_Description of the task_.
Filter the listing below for "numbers" and report every line that has it.

_The data_.
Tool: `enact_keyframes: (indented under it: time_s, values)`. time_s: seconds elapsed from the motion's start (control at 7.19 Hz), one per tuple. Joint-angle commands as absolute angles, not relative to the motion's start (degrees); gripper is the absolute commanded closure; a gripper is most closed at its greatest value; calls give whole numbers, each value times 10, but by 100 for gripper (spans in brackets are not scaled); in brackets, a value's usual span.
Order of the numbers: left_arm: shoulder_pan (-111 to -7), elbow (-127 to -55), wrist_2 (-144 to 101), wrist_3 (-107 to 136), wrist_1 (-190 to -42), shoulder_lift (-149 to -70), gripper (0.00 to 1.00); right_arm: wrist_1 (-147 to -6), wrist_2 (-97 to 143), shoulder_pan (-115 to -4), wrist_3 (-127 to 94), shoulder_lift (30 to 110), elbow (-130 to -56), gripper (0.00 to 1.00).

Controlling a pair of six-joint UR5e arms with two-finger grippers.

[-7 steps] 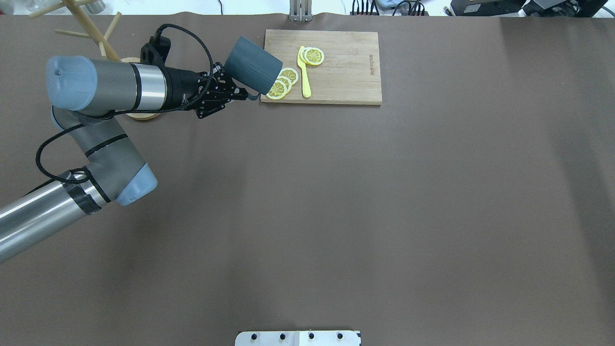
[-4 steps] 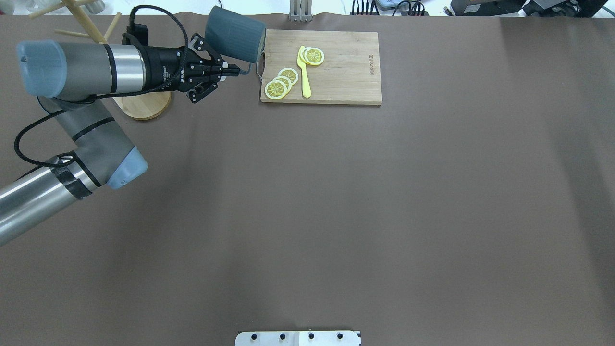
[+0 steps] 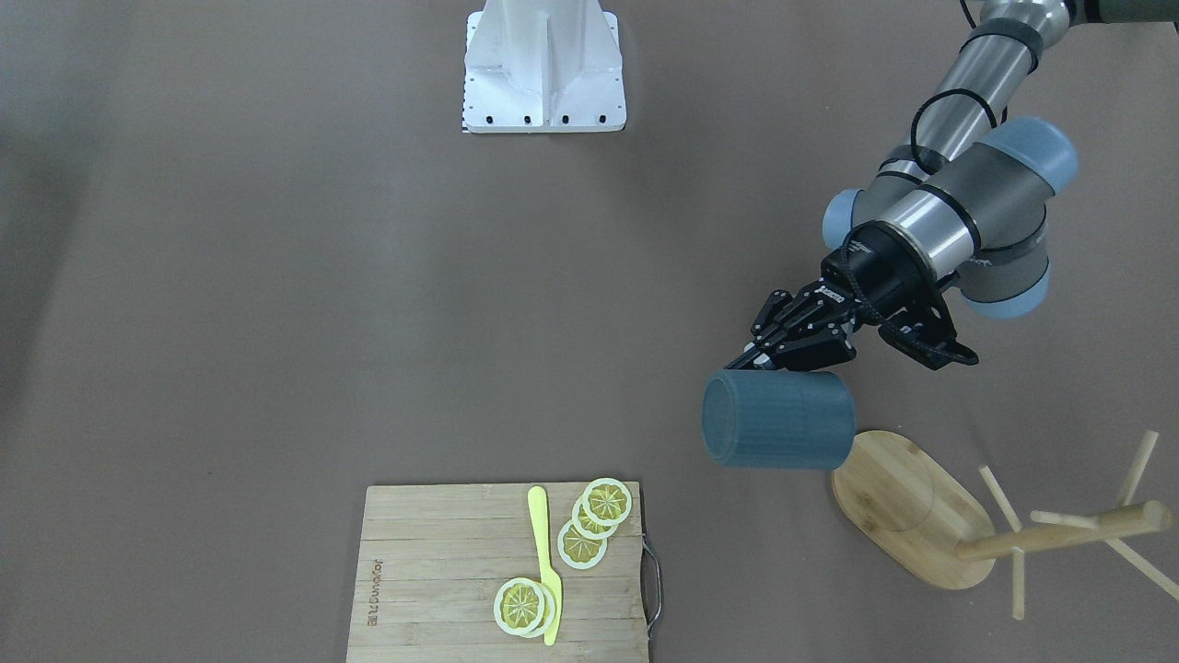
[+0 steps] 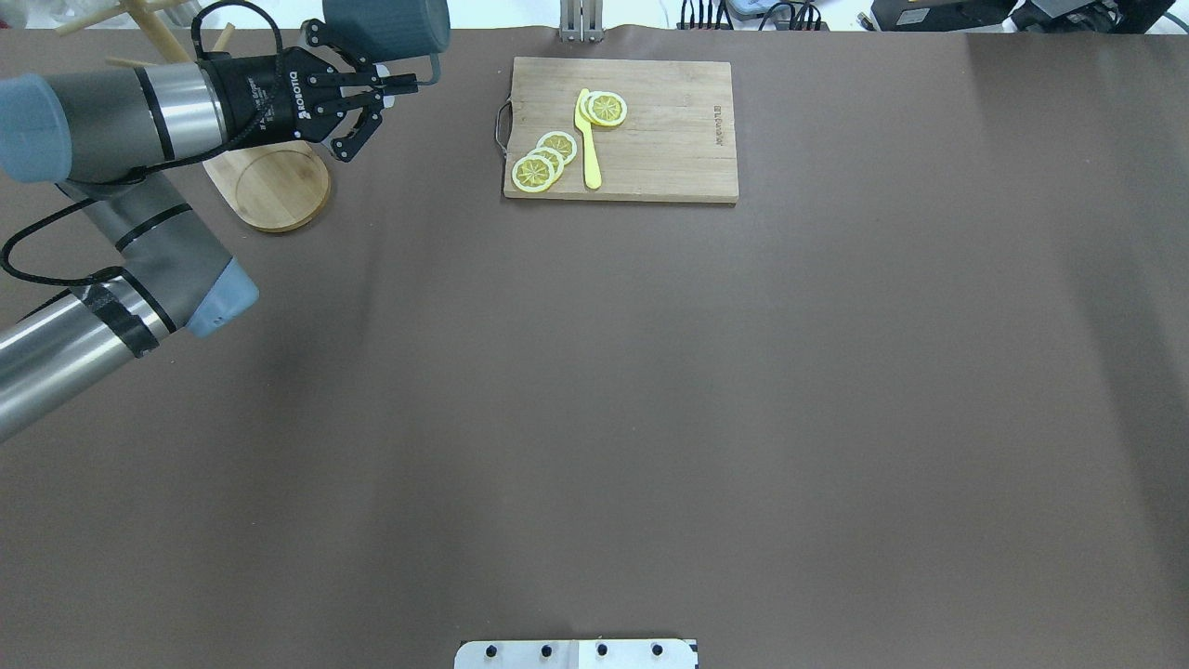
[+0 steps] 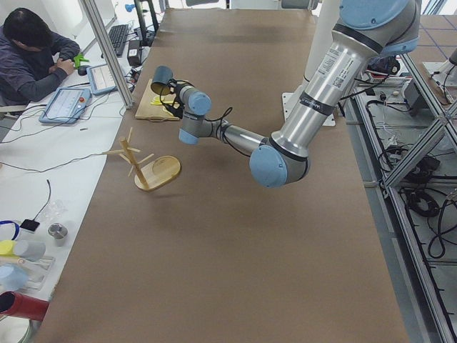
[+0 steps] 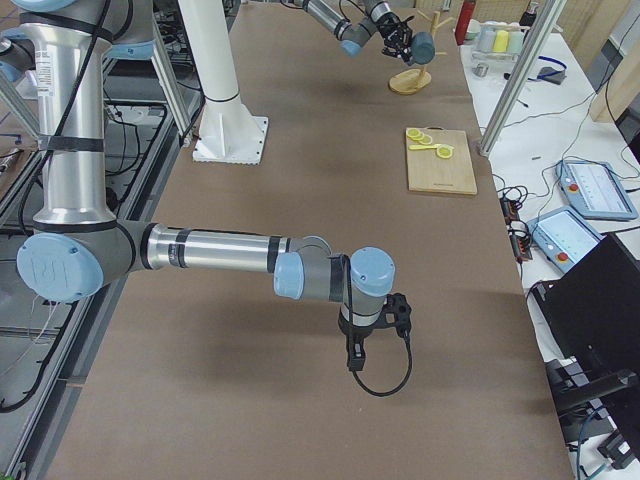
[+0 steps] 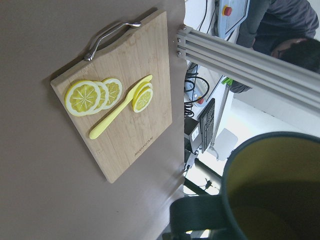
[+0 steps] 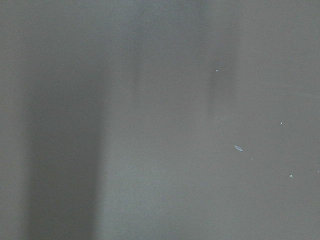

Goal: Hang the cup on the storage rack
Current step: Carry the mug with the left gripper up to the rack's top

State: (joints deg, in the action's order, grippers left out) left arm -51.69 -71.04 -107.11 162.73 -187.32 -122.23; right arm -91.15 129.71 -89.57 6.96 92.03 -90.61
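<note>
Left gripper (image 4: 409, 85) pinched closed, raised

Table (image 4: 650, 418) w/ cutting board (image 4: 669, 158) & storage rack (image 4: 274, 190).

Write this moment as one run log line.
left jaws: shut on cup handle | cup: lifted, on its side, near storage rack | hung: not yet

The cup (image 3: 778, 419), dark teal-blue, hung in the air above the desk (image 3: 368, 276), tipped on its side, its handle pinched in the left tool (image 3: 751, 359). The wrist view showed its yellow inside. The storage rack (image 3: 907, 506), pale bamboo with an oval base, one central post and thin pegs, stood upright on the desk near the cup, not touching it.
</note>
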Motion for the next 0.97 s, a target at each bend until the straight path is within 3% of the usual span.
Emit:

_Response to the exercise_.
Tool: `enact_keyframes: (indented under it: time_s, values)`. time_s: seconds elapsed from the motion's start (control at 7.19 Hz), one per tuple. Joint-angle commands as absolute angles, not relative to the motion's start (degrees); gripper is the absolute commanded closure; a gripper is most closed at its greatest value; calls give whole numbers, each value times 10, but by 100 for gripper (spans in brackets are not scaled); in brackets, a value's usual span.
Order of the numbers: left_arm: shoulder_pan (-111 to -7), elbow (-127 to -55), wrist_2 (-144 to 101), wrist_3 (-107 to 136), wrist_1 (-190 to -42), shoulder_lift (-149 to -70), gripper (0.00 to 1.00); right_arm: wrist_1 (-147 to -6), wrist_2 (-97 to 143), shoulder_pan (-115 to -4), wrist_3 (-127 to 94), shoulder_lift (30 to 110), elbow (-130 to -56), gripper (0.00 to 1.00).

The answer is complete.